* WORK REQUEST *
From the entries that follow, copy exactly the lines beginning at the line holding "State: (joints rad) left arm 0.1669" and continuing through the line holding "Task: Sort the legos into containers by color".

(Items from a data source)
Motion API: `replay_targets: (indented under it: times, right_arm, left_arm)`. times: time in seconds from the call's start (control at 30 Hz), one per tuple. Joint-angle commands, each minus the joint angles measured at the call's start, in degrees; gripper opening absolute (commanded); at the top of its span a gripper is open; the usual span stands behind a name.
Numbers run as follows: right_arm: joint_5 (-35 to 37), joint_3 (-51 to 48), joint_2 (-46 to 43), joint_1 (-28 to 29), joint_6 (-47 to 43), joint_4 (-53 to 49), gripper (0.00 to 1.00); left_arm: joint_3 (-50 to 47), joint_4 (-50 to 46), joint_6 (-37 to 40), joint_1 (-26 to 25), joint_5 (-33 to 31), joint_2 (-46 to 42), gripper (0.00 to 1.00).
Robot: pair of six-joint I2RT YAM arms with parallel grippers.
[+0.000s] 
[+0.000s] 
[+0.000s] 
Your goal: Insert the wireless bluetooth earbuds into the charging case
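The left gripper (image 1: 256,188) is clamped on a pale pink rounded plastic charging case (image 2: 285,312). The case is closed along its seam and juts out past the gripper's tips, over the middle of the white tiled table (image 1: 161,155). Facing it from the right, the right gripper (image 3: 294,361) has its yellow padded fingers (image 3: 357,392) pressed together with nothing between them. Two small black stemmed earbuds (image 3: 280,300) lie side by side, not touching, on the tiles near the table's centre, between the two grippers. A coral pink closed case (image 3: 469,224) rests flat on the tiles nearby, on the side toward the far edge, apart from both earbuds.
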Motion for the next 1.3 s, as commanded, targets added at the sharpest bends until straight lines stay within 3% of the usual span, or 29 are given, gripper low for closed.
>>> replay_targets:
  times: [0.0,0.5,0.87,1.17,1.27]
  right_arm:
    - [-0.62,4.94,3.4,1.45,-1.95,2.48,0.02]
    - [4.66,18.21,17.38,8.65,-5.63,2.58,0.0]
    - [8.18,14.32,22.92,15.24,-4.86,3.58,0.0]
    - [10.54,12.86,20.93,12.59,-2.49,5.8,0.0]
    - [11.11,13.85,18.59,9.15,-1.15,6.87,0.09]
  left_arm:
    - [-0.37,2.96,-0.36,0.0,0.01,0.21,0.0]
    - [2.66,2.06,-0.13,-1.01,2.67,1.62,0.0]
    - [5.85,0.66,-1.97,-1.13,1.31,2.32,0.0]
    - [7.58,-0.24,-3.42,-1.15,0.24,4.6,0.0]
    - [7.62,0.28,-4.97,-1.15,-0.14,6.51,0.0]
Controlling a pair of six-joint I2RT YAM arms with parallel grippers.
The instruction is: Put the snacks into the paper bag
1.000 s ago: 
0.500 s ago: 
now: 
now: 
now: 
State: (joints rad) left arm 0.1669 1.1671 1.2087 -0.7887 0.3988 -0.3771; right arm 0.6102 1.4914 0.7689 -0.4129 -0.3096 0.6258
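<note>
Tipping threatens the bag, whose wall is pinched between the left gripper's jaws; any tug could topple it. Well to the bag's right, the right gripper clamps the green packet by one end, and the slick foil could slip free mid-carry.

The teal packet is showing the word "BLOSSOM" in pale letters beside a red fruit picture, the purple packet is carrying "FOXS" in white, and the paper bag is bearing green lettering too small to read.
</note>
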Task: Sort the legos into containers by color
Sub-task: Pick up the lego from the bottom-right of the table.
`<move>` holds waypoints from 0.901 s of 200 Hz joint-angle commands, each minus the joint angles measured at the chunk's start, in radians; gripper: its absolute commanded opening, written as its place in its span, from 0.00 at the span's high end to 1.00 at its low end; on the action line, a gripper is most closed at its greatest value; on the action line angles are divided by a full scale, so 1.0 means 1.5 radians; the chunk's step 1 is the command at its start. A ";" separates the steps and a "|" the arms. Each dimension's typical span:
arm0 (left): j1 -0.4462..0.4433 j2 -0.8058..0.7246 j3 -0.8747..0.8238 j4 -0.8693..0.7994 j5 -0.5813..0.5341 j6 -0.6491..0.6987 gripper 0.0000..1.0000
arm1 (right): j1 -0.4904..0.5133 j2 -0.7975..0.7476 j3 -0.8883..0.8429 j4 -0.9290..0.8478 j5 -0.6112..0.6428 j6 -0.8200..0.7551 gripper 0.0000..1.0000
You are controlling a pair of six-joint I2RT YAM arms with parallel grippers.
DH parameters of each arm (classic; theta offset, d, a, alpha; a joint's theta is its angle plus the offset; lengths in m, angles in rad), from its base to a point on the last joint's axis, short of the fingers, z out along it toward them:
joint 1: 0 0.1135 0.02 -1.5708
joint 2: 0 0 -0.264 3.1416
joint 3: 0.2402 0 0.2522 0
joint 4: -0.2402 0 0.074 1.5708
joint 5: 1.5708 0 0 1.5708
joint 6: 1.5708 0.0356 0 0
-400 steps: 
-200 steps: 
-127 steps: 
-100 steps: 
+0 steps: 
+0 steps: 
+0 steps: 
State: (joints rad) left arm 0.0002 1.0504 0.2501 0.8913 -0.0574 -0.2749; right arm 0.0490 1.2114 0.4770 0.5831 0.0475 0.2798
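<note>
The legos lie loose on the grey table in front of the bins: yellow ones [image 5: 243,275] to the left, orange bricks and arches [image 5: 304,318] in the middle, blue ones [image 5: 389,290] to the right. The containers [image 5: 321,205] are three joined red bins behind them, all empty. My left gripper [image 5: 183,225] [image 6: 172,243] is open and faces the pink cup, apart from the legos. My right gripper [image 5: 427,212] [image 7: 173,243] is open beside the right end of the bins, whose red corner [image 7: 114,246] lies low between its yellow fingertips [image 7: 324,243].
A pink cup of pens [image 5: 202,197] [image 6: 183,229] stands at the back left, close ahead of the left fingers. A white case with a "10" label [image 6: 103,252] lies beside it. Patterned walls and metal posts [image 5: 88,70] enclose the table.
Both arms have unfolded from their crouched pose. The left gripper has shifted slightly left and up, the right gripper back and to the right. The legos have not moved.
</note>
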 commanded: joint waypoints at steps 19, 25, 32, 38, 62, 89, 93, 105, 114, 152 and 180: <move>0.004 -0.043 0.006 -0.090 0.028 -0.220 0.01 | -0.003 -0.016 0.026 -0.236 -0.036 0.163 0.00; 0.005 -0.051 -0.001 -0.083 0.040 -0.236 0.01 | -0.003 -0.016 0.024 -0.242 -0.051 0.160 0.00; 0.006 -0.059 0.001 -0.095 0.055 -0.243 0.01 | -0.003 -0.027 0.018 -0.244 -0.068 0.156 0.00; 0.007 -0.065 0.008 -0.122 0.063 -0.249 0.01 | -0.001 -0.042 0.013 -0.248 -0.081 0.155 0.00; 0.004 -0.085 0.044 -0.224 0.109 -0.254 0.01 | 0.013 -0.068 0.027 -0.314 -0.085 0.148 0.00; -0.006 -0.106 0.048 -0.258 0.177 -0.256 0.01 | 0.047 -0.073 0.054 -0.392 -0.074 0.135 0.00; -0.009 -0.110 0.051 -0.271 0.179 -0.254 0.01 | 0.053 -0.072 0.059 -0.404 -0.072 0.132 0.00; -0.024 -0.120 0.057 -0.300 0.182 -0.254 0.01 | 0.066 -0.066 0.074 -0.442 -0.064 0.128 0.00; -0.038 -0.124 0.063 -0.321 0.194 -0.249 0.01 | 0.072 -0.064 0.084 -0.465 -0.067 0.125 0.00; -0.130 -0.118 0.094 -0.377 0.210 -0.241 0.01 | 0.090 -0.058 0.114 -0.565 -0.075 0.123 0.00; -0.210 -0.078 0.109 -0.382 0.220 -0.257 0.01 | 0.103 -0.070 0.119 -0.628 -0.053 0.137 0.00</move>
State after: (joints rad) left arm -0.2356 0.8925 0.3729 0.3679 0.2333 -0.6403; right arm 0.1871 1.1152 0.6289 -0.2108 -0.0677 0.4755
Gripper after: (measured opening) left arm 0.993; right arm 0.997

* SOLUTION FOR THIS EXERCISE *
State: (joints rad) left arm 0.1669 1.1671 1.2087 -0.7887 0.3988 -0.3771; right arm 0.6102 1.4914 0.7689 -0.4129 -0.3096 0.6258
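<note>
Tipping threatens the bag, whose wall is pinched between the left gripper's jaws; any tug could topple it. Well to the bag's right, the right gripper clamps the green packet by one end, and the slick foil could slip free mid-carry.

The teal packet is showing the word "BLOSSOM" in pale letters beside a red fruit picture, the purple packet is carrying "FOXS" in white, and the paper bag is bearing green lettering too small to read.
</note>
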Task: Sort the legos into containers by color

No more work remains in this exercise.